Records excerpted from a collection
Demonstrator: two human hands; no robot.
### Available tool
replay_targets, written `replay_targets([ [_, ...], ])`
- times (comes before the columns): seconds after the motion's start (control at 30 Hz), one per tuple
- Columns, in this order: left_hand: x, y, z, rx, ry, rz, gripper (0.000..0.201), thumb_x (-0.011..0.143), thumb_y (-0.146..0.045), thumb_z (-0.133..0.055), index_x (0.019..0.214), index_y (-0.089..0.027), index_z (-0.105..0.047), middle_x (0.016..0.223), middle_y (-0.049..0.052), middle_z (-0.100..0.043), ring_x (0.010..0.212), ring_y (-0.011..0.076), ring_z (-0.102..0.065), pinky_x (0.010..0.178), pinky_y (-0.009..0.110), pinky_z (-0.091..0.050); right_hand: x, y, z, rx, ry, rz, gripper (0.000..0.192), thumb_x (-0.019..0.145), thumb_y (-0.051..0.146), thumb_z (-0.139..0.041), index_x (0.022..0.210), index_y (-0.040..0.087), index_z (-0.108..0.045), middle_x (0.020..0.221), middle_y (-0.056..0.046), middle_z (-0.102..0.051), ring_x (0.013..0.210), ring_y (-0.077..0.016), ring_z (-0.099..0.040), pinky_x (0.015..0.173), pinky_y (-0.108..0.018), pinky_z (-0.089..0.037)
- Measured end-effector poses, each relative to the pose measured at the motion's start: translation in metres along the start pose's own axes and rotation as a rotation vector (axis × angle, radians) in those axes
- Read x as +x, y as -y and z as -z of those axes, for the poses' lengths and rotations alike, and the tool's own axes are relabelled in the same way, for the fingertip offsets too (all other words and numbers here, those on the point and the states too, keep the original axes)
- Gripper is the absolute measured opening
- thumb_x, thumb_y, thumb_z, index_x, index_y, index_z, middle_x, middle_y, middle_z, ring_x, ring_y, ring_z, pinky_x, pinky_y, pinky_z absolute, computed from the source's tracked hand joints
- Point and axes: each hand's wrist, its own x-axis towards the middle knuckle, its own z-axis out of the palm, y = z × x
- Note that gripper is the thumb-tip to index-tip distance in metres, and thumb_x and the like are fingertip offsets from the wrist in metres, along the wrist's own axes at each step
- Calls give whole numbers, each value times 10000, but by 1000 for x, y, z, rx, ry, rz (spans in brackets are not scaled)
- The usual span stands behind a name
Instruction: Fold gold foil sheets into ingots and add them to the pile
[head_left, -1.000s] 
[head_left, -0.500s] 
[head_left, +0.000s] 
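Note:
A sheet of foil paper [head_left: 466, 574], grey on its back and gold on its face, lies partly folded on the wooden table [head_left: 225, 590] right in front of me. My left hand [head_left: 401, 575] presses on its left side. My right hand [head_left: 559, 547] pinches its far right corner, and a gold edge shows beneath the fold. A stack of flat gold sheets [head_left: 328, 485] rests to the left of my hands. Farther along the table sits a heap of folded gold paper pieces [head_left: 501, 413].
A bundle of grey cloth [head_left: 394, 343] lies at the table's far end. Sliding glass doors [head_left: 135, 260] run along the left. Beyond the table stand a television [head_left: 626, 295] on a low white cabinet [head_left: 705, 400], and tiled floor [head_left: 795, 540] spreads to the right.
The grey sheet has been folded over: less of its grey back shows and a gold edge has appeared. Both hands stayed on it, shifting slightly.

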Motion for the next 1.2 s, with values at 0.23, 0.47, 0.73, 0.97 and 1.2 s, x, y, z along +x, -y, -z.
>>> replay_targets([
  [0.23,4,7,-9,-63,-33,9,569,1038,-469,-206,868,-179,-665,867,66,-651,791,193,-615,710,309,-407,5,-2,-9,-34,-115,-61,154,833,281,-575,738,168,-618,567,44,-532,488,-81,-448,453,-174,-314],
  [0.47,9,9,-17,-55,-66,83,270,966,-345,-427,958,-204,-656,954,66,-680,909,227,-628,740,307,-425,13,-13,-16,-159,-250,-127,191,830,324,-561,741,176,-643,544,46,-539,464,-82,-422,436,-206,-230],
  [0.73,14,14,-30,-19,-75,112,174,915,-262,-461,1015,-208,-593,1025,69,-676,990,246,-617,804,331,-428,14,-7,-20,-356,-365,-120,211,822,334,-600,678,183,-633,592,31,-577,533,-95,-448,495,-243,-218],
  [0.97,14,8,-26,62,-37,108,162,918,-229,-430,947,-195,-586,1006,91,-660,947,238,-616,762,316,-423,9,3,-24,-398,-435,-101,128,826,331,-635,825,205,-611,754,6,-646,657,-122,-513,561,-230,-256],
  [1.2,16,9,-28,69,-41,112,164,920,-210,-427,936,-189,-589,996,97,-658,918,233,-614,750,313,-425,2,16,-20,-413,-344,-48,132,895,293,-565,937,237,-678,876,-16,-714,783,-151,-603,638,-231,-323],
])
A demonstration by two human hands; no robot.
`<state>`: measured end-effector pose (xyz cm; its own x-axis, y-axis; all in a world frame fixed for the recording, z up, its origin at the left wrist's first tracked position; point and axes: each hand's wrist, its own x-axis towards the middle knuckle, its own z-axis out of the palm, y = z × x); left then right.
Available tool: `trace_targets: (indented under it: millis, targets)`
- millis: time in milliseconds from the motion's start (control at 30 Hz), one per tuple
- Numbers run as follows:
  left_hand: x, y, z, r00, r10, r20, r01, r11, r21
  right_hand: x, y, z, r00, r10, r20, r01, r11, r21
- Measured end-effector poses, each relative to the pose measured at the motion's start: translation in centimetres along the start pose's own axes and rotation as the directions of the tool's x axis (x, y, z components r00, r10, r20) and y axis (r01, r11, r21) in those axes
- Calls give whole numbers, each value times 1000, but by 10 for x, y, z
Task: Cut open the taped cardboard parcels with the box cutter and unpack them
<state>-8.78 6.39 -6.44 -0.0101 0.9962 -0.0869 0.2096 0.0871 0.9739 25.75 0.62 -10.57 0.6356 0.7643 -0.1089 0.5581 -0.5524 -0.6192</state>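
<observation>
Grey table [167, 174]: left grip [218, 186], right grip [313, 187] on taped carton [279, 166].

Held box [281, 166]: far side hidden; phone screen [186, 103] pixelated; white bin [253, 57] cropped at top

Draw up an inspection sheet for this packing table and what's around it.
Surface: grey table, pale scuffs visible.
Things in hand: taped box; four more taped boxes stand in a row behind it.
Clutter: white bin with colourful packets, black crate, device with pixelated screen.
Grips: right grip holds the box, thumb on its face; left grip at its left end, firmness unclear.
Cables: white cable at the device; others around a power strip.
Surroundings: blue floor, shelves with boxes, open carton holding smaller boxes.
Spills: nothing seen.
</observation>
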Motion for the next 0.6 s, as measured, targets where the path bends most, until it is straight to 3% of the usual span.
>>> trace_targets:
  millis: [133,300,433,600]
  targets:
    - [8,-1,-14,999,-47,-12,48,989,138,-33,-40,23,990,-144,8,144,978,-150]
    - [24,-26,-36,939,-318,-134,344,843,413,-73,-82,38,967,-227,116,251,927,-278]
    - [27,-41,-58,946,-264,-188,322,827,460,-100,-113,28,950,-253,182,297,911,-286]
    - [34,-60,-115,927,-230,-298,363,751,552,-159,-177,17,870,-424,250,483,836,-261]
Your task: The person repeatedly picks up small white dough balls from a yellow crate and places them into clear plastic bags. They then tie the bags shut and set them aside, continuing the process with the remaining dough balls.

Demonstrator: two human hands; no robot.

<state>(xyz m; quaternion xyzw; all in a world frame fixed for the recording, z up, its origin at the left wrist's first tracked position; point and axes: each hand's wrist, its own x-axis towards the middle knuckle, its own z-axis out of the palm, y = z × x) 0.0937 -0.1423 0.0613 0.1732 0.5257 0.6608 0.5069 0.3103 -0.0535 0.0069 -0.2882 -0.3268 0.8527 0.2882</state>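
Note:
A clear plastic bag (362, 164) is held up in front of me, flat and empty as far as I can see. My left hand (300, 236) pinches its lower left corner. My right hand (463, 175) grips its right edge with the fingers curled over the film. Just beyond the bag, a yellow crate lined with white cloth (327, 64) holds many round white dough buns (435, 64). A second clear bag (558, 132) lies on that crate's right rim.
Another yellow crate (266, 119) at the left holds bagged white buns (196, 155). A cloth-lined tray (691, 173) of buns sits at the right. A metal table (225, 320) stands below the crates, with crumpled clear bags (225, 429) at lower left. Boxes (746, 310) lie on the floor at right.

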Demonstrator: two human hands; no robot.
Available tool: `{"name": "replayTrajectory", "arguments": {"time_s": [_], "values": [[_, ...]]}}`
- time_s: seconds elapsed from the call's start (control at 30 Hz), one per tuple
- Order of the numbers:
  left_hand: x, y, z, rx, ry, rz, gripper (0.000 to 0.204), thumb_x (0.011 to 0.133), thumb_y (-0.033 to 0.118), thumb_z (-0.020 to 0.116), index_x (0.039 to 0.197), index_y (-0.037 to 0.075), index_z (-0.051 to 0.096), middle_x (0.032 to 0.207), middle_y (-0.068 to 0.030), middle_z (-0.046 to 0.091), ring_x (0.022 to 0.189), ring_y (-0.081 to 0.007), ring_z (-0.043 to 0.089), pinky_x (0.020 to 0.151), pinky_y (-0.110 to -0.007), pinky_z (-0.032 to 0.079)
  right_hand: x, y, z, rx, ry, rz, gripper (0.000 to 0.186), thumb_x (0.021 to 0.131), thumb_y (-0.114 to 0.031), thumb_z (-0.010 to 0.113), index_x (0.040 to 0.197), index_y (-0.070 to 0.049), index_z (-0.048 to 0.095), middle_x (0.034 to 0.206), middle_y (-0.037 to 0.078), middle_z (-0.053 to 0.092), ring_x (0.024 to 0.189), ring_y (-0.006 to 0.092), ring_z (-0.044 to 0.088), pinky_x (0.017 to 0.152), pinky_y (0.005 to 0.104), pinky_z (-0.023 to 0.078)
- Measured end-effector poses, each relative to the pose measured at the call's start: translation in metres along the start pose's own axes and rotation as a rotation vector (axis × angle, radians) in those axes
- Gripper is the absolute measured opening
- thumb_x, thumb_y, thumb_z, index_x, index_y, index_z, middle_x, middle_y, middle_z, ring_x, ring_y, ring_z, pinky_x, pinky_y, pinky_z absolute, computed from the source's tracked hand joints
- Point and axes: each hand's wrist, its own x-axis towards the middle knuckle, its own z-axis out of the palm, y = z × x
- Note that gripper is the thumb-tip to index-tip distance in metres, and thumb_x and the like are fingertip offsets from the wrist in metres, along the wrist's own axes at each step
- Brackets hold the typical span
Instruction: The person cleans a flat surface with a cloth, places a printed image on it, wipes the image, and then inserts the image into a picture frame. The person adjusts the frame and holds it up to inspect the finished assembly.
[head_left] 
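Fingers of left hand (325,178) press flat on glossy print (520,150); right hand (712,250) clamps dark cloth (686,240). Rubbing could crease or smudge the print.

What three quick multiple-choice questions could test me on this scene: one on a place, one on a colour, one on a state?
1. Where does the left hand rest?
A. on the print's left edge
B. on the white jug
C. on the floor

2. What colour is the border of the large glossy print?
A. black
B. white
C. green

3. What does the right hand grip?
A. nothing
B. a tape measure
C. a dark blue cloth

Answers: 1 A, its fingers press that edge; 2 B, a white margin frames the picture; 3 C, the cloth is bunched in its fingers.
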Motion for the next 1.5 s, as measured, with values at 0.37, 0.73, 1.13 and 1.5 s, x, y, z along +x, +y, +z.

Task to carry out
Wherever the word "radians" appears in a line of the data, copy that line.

Solution for this task
- Measured end-effector poses, each relative to the pose measured at the motion's start: translation in metres along the start pose's own axes and rotation as a rotation vector (axis × angle, radians) in those axes
- Measured end-effector poses, each relative to the pose measured at the call's start: translation in metres along the start pose's own axes and rotation as a rotation vector (axis × angle, radians) in those axes

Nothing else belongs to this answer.